因为我们处理的是分割任务,需要data和mask做同样的data augmentation,但是有些是随机的,比如随机旋转。
Keras提供了random seed
保证data和mask做同样的操作,如下代码所示:
data_gen_args = dict(featurewise_center=True,
featurewise_std_normalization=True,
rotation_range=25,
horizontal_flip=True,
vertical_flip=True)
image_datagen = ImageDataGenerator(**data_gen_args)
mask_datagen = ImageDataGenerator(**data_gen_args)
seed = 1
image_generator = image_datagen.flow(train_data, seed=seed, batch_size=1)
mask_generator = mask_datagen.flow(train_label, seed=seed, batch_size=1)
train_generator = zip(image_generator, mask_generator)
在Pytorch官方文档中没有找到类似的描述,所以不知道如何保证data和mask可以同步处理。
Pytorch确实提供了这样的功能,但是我想把它应用到一个自定义的Dataloader中。
例如:
def __getitem__(self, index):
img = np.zeros((self.im_ht, self.im_wd, channel_size))
mask = np.zeros((self.im_ht, self.im_wd, channel_size))
temp_img = np.load(Image_path + '{:0>4}'.format(self.patient_index[index]) + '.npy')
temp_label = np.load(Label_path + '{:0>4}'.format(self.patient_index[index]) + '.npy')
for i in range(channel_size):
img[:,:,i] = temp_img[self.count[index] + i]

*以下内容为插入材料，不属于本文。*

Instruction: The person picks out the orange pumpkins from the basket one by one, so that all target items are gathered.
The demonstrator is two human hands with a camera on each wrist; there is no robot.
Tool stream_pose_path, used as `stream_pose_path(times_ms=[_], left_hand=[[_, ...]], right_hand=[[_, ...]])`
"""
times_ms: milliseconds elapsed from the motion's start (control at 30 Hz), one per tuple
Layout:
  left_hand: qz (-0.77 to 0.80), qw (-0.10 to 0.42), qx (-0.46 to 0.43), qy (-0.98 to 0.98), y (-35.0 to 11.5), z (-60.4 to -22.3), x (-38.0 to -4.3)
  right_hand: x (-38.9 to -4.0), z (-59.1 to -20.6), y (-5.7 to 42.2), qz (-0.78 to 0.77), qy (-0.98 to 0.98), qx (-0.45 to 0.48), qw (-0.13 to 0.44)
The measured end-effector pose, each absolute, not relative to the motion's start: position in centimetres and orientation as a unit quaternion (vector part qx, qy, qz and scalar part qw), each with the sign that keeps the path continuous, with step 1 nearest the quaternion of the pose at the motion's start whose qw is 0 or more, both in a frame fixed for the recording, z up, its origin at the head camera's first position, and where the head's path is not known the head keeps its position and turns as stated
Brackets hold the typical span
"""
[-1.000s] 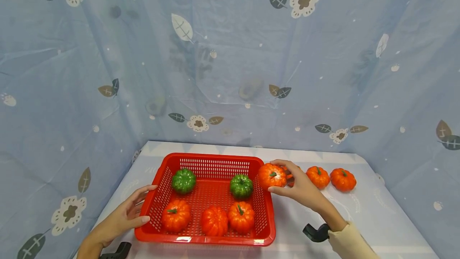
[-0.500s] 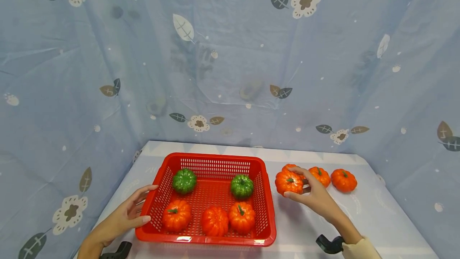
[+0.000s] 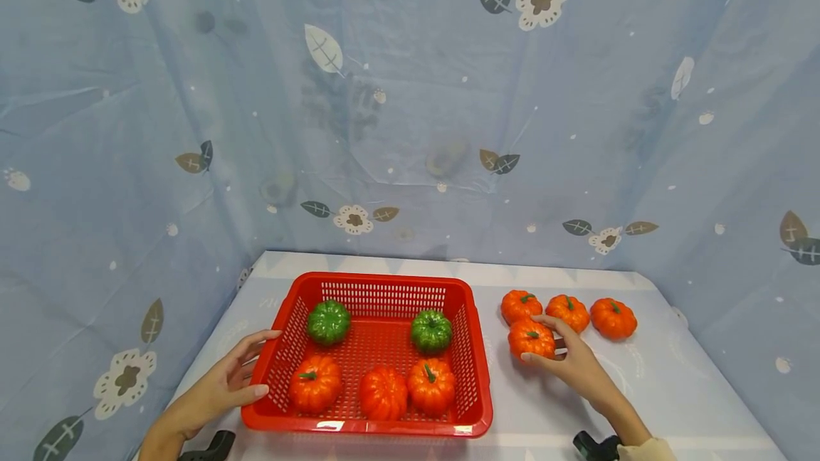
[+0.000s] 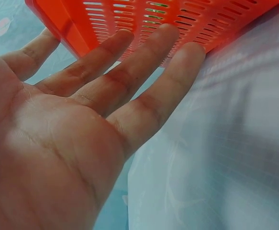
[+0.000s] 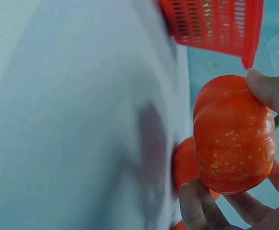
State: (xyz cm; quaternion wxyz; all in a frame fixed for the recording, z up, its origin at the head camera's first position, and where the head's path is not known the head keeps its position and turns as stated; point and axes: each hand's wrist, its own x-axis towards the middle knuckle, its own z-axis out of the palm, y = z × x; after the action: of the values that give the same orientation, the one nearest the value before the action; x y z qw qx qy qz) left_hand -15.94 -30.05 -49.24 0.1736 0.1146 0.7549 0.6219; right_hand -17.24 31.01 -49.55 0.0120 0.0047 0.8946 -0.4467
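My right hand (image 3: pixel 575 360) grips a small orange pumpkin (image 3: pixel 531 339) with a green stem, thumb on the near side and fingers round the far side. In the right wrist view this pumpkin (image 5: pixel 235 136) hangs above the table, its shadow on the white cover. My left hand (image 3: pixel 221 386) lies at the left side of the red plastic basket (image 3: pixel 365 427). Its fingers (image 4: pixel 151 105) are nearly straight, tips right at the slotted wall. Inside the basket are two green pumpkins (image 3: pixel 328 322) and three orange ones (image 3: pixel 382 393).
Three more orange pumpkins stand in a row at the back right: a left one (image 3: pixel 520 306), a middle one (image 3: pixel 567 313) and a right one (image 3: pixel 613 319). A blue patterned curtain (image 3: pixel 410 126) surrounds the white-covered table (image 3: pixel 679 393) at the back and sides.
My right hand has carried the orange pumpkin from the basket's right rim rightward and lower, in front of the back row. The left hand and basket have not moved.
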Motion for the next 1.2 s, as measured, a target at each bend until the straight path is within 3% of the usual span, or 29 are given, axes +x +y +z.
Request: stream_pose_path(times_ms=[800, 1200], left_hand=[[0.62, 0.165, 0.112, 0.759, -29.9, -49.2, -16.0], [0.62, 0.169, 0.112, 0.758, -30.0, -49.2, -15.7]], right_hand=[[-17.6, -51.7, 32.5, -0.455, 0.887, 0.05, 0.051], [-17.8, -50.0, 32.8, -0.431, 0.901, 0.012, 0.047]])
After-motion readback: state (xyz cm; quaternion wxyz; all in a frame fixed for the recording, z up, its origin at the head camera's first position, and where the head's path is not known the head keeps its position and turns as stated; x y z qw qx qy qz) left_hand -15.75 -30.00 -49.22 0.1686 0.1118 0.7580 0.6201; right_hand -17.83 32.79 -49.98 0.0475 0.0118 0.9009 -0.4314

mask[:,:,i] = temp_label[self.count[index] + i]
if self.transforms:
img = np.uint8(img)
mask = np.uint8(mask)
img = self.transforms(img)
mask = self.transforms(mask)
return img, mask
在这种情况下,img和mask会分别进行变换,因为随机旋转等一些操作是随机的,所以mask和image的对应关系可能会改变。换句话说,图像可能已经旋转但蒙版没有这样做。
编辑 1
我用了augmentations.py中的方法,但是报错:
Traceback (most recent call last):
File "test_transform.py", line 87, in <module>
for batch_idx, image, mask in enumerate(train_loader):
File "/home/dirk/anaconda3/envs/pytorch/lib/python3.6/site-packages/torch/utils/data/dataloader.py", line 314, in __next__
batch = self.collate_fn([self.dataset[i] for i in indices])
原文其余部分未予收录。